[Mlir-commits] [mlir] 6f03a10 - [mlir][TilingInterface] Add a method to generate scalar implementation of the op.

Thu Jul 28 09:41:00 PDT 2022

Author: Mahesh Ravishankar
Date: 2022-07-28T16:37:15Z
New Revision: 6f03a10e4fdb4f22651a9dcc5d6ab318724235e8

URL: https://github.com/llvm/llvm-project/commit/6f03a10e4fdb4f22651a9dcc5d6ab318724235e8
DIFF: https://github.com/llvm/llvm-project/commit/6f03a10e4fdb4f22651a9dcc5d6ab318724235e8.diff

LOG: [mlir][TilingInterface] Add a method to generate scalar implementation of the op.

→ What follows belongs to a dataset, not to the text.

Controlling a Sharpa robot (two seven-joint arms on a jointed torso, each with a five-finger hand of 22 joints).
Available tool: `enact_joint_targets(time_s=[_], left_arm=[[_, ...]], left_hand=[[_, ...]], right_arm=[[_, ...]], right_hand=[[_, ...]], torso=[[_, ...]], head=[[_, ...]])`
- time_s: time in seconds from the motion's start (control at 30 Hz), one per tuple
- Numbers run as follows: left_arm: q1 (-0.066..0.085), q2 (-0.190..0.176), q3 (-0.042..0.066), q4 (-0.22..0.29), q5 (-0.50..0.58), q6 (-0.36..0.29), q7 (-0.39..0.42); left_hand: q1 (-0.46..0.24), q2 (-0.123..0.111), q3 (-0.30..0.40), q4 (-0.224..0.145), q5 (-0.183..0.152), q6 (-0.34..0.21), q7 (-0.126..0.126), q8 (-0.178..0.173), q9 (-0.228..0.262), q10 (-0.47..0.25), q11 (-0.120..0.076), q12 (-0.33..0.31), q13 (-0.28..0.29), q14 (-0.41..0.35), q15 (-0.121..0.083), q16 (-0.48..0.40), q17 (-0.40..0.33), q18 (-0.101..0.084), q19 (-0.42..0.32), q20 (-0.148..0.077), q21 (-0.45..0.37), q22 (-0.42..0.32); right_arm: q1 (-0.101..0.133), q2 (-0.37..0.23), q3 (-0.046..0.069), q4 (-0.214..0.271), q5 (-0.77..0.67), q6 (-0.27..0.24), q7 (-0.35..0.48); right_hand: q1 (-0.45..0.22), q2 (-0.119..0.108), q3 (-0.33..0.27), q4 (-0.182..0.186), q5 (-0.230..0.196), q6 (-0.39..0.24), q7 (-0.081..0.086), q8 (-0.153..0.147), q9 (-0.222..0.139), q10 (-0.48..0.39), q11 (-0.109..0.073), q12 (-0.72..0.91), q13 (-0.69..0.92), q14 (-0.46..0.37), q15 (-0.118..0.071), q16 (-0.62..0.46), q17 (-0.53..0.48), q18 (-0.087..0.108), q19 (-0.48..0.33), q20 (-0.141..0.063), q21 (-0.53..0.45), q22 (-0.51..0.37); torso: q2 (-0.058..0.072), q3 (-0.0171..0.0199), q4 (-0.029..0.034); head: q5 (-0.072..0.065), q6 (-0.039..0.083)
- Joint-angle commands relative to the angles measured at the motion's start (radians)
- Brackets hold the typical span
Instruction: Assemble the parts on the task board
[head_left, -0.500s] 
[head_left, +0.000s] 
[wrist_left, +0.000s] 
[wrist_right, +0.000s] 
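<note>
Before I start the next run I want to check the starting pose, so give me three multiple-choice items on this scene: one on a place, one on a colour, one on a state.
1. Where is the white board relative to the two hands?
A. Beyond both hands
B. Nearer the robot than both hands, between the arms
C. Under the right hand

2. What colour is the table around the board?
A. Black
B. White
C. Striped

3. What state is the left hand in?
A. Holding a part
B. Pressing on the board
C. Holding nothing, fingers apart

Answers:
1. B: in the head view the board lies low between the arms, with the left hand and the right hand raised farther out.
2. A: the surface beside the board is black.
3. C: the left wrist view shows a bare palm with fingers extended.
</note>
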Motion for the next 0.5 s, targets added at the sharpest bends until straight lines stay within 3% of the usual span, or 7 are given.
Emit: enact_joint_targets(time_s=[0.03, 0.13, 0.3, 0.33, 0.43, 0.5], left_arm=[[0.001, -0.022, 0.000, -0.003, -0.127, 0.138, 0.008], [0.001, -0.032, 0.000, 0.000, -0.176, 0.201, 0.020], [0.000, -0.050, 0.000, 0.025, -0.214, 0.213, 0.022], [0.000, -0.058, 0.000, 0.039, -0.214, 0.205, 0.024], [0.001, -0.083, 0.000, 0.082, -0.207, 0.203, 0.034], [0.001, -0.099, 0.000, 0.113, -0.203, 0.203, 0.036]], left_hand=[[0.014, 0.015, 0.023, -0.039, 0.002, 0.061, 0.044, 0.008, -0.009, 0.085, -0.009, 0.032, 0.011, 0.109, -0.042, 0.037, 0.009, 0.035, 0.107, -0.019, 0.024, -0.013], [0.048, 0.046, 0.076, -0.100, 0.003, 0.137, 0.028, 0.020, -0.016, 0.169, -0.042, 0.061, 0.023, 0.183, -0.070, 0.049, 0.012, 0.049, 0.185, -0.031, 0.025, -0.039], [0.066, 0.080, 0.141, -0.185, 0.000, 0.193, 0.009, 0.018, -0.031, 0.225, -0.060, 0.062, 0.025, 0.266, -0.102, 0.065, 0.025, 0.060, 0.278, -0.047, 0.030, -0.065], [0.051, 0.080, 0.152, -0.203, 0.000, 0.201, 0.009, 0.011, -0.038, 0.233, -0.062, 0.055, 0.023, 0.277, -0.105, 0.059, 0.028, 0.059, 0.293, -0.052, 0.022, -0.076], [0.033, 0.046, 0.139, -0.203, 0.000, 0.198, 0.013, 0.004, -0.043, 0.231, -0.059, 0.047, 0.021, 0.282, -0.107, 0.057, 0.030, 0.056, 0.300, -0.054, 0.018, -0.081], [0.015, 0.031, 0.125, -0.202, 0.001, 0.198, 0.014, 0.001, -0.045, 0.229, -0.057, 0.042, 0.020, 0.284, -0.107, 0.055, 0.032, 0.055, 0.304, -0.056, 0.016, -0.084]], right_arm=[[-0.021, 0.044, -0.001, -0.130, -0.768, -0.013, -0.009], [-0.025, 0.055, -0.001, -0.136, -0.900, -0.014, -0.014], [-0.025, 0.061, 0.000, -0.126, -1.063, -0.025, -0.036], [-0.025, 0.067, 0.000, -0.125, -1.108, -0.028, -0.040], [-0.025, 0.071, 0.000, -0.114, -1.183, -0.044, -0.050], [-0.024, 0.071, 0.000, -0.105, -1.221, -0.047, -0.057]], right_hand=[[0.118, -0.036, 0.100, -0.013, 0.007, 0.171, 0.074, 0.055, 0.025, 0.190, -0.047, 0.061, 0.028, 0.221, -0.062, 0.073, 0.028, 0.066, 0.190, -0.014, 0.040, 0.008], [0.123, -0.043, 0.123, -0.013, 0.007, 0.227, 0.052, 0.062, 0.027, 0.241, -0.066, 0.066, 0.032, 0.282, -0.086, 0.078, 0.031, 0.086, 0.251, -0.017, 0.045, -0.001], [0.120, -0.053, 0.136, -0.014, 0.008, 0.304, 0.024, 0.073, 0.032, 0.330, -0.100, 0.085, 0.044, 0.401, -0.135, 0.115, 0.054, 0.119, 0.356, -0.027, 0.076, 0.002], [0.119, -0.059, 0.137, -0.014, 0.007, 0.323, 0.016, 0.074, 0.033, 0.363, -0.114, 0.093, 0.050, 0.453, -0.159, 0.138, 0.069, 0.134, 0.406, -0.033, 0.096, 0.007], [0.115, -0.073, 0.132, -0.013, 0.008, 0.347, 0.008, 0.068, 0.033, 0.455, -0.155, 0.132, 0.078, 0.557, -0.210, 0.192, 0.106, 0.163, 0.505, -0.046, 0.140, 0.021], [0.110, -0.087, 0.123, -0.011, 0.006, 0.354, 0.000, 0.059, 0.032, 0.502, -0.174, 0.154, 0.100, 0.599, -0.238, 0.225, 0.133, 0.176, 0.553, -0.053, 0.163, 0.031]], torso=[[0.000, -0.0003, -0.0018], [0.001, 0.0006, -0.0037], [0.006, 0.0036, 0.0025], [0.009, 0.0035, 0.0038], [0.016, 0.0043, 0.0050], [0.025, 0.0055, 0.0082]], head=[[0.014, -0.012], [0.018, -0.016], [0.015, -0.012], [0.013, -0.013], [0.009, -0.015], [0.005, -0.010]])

While The tiling interface provides a mechanism for operations to be
tiled into tiled version of the op (or another op at the same level of
abstraction), the `generateScalarImplementation` method added here is
the "exit point" after all transformations have been done. Ops that
implement this method are expected to generate IR that are directly
lowerable to backend dialects like LLVM or SPIR-V dialects.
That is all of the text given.